С тех пор по сей день Ахмед старался делать все свои дела, не заботясь о награде и не опасаясь наказания"[250].
Мотивы принижения земной жизни, обещаниями сладостной посмертной пронизывают весь Коран. "Здешняя жизнь — только игра и забава; будущее жилье лучше для тех, которые богобоязненны" (К., 6:32); "О народ мой! Ведь эта ближняя жизнь — только пользоваиие, а ведь будущая — дом пребывания" (К., 40:42): "…они радуются ближней жизни, но жизнь ближайшая в отношении к будущей — только временное пользование!" (К., 13:26).

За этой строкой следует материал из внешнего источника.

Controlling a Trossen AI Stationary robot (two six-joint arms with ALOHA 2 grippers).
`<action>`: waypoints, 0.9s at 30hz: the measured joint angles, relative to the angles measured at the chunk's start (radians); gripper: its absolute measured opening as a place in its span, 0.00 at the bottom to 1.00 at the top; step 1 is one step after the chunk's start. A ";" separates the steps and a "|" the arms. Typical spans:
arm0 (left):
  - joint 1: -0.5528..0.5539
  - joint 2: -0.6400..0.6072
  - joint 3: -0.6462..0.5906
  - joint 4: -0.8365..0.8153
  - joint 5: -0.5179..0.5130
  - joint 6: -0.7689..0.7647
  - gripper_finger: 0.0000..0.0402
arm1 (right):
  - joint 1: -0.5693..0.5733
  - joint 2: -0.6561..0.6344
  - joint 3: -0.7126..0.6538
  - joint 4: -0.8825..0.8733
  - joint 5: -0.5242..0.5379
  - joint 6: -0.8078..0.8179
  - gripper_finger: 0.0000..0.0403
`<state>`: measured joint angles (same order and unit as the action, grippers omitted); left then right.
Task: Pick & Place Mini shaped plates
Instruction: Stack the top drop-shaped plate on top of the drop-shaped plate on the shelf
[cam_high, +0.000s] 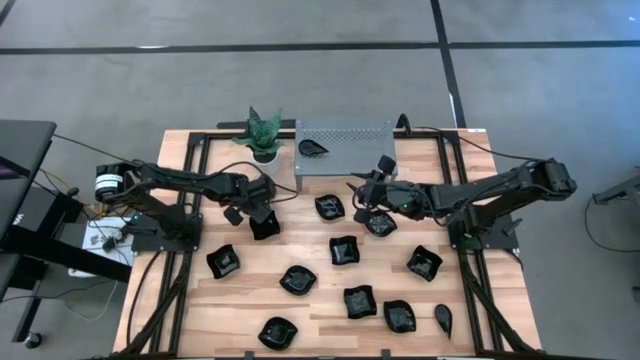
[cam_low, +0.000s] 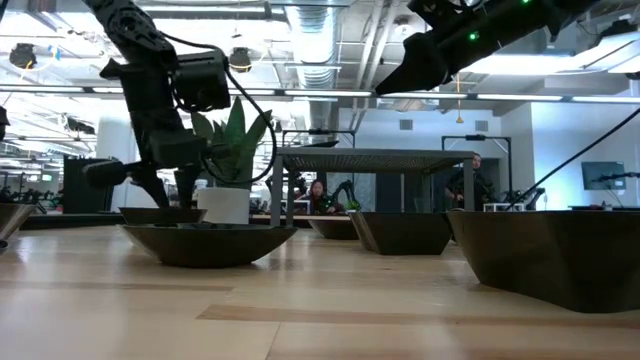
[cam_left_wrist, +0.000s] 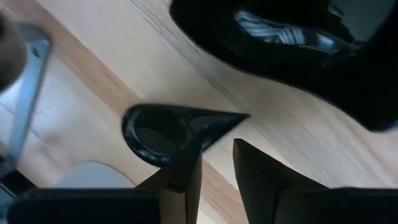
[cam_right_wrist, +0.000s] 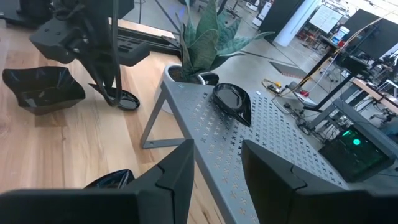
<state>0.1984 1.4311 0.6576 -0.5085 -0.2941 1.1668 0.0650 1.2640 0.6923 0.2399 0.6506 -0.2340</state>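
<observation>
A wide black dish (cam_low: 555, 255) sits closest to the table-level camera, at the right of that view, with another dish (cam_low: 205, 243) lower and further left on the wooden table (cam_high: 322, 312). From above, the small black dishes lie scattered across the board: a square one (cam_high: 345, 249) near the middle, a wavy one (cam_high: 298, 279) just in front of it, others (cam_high: 223, 262) (cam_high: 424, 262) (cam_high: 360, 300) to either side, and a teardrop dish (cam_high: 443, 318) near the front right corner. One more teardrop dish (cam_right_wrist: 231, 101) lies on top of the grey perforated rack (cam_high: 345, 140) at the back, beside the white pot with the green plant (cam_high: 264, 130). The left gripper (cam_right_wrist: 114, 93) points down at the table just beside the rack's leg, its tips on a small teardrop dish (cam_left_wrist: 152, 134) that rests on the wood, with a larger crinkled dish (cam_right_wrist: 40, 90) close by. Its fingers (cam_left_wrist: 186, 177) stand slightly apart with the dish's pointed end at their tips; whether they pinch it cannot be told. The right gripper (cam_right_wrist: 217, 146) hangs above the table in front of the rack, near two dishes (cam_high: 330, 207) (cam_high: 380, 222), its jaws apart and holding nothing.
</observation>
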 joint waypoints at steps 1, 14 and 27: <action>-0.001 0.000 -0.003 0.005 -0.001 0.008 0.23 | 0.000 0.000 0.000 0.000 0.000 0.000 0.32; -0.009 -0.001 -0.063 0.088 0.070 0.033 0.18 | -0.001 0.000 0.000 0.000 0.000 0.000 0.32; -0.008 0.001 -0.063 0.268 0.112 -0.071 0.02 | -0.001 0.000 0.000 0.000 0.000 0.000 0.32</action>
<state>0.1902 1.4322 0.5945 -0.2407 -0.1825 1.0955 0.0643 1.2640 0.6922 0.2398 0.6506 -0.2342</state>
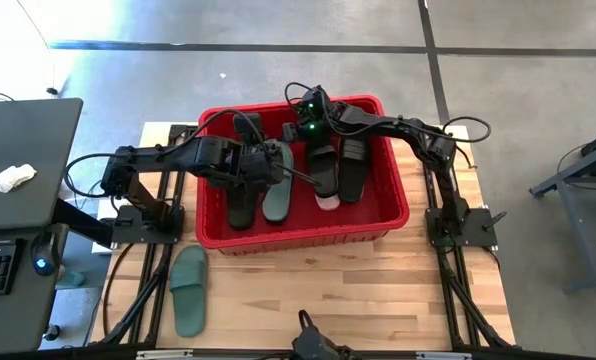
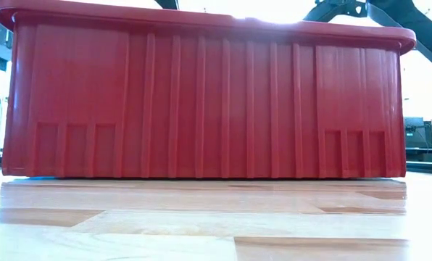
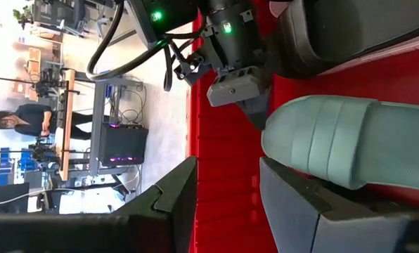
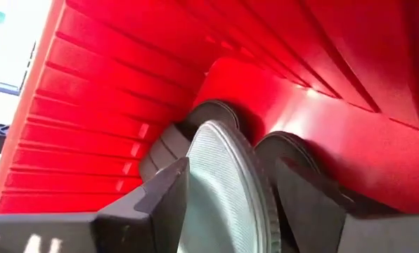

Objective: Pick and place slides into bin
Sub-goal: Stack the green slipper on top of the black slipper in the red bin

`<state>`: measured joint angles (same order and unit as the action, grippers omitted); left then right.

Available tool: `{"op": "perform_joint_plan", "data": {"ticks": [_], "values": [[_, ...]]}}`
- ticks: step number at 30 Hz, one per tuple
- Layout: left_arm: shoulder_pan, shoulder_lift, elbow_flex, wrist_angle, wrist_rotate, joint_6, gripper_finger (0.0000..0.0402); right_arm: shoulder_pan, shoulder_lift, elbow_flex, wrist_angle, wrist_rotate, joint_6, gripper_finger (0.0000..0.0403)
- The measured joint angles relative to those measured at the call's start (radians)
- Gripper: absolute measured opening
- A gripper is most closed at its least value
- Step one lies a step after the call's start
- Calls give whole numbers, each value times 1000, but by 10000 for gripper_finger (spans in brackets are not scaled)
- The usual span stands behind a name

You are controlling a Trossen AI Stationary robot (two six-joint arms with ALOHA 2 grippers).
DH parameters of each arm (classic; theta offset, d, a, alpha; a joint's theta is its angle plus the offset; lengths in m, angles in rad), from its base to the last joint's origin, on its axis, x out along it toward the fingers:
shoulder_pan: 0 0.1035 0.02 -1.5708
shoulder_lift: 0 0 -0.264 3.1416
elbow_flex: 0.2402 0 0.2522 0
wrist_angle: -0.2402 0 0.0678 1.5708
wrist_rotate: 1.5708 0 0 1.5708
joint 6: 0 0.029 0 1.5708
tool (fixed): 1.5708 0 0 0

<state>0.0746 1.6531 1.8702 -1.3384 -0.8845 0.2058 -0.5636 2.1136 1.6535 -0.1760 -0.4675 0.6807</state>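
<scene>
We observed both arms reaching into the bin (image 1: 300, 238), which stood near the middle of the table (image 1: 378, 300). The left gripper (image 1: 266, 165) hovered over the bin's left half, its jaws partly apart; in the left wrist view a sage green slide (image 3: 343, 144) lay just beyond the left fingers (image 3: 294, 211) and not between them, so we judged that it held nothing. The right gripper (image 1: 311, 122) sat at the bin's far wall. In the right wrist view a black slide (image 4: 227, 190) stood on edge between the parted right fingers (image 4: 153, 204), its ribbed sole facing the camera; whether the fingers touched it we could not tell, and we read this as the release of that slide.

Inside the bin we counted two black slides at left (image 1: 243, 170), the green one (image 1: 278, 190) beside them, and black ones at right (image 1: 350, 168) with a pale slide (image 1: 327, 201) mostly hidden beneath. A second green slide (image 1: 189, 290) lay on the table in front of the bin's left corner.

The step in hand was placement. The next move called for lifting clear of the rim, and for the left arm to fetch the outlying green slide.
</scene>
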Motion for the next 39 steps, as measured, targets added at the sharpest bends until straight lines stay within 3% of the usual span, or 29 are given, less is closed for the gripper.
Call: {"op": "perform_joint_plan", "data": {"ticks": [17, 25, 32, 39], "values": [[31, 0, 0, -15, -6, 35, 138, -46, -66, 0, -23, -22, -35, 202], [31, 0, 0, -34, 38, 93, 138, -73, -161, 0, -36, -129, -60, 202], [31, -2, 0, -45, 216, 192, 138, -75, -276, 0, -148, -195, -160, 202], [30, -63, 0, -50, 503, 319, 138, -52, -425, 0, -409, -191, -366, 202]]}}
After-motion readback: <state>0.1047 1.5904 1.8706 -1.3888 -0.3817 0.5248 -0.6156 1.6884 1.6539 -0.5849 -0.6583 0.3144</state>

Судя по Корану, большое внимание этим мотивам уделялось потому, что такие утверждения проповедников ислама встречали резкие возражения со стороны слушавших их в Мекке и Медине не только многобожников, но и людей, которых именовали дахритами (дахрийа). Это были люди, отрицавшие загробную жизнь, считавшие, что есть только одна земная жизнь, ограниченная для каждого человека определенным периодом: "губит нас только время" (К., 45:23). В 17-й суре Корана, относимой к объявленным пророком Мухаммедом в Мекке, читаем и о том, что "большинство людей не хотят принимать, единственно из-за неверия", "различные примеры", которые приводятся им проповедником. Они говорят: "Никогда мы тебе не поверим, до тех пор, пока ты не изведешь из земли источника, или не будет у тебя сада из пальм и виноградных лоз, и посреди него не велишь течь ручьям, или не извергнешь на нас неба, как ты утверждаешь, кусками[251], или не приведешь Аллаха с ангелами, или не будет у тебя дома из золота, или не поднимешься на небо. И мы не поверим до тех пор твоему восхождению, пока не ниспошлешь к нам оттуда книгу, которую мы сможем прочитать" (17:91–95).
Эти настойчивые возражения проповедникам новой веры перекликались с вольнодумными традициями, возникшими задолго до ислама и отраженными в ряде памятников Древнего Востока, таких, как клинописные таблички Ниневийского архива, "Песнь арфиста" из Древнего Египта, многочисленные философские сочинения Древней Индии и т. д.
Так, в Древнем Египте написаны произведения, в которых высказано неверие в существование загробного царства и вечной жизни, люди призываются к наслаждению всеми радостями здесь, на Земле. Умерев, говорит поэт, "никуда ты не выйдешь, чтобы увидеть солнце". Подобная, в основе своей вольнодумная, атеистическая мысль выражена в стихотворении, созданном в Древней Индии:
Пока живем, да будем счастливы!Того тут нет, кто не помрет.Когда же он помретИ в пепел обратится,Откуда вновь ему явиться?
Академик Ф.И. Щербатской (1866–1942) писал о философах Древней Индии: "Нигде, пожалуй, дух отрицания и возмущения против оков традиционной морали и связанной с ними религии не выразился так ярко, как среди индийских материалистов"[252]. В подтверждение своей мысли он приводит красноречивые "стихотворные тезисы индийского материализма". Например:
Три автора составили священное писание,Их имена суть шут, обманщик, вор.
"Большинство индийских философов… были убеждены, что никакого бога вообще не существует, и активно стремились доказать это", — пишет видный современный философ-марксист Индии Д. Чаттопадхьяя. Мыслители Индии, продолжает он, создали произведения, которые "без преувеличения можно назвать самой богатой атеистической литературой древнего и средневекового мира"[253]. Те же тенденции можно наблюдать и во многих произведениях, созданных в странах распространения ислама. Тем более что и здесь они опирались на опыт народа, на его повседневные наблюдения, расширявшие кругозор, повышавшие и углублявшие аргументацию авторов этих произведений.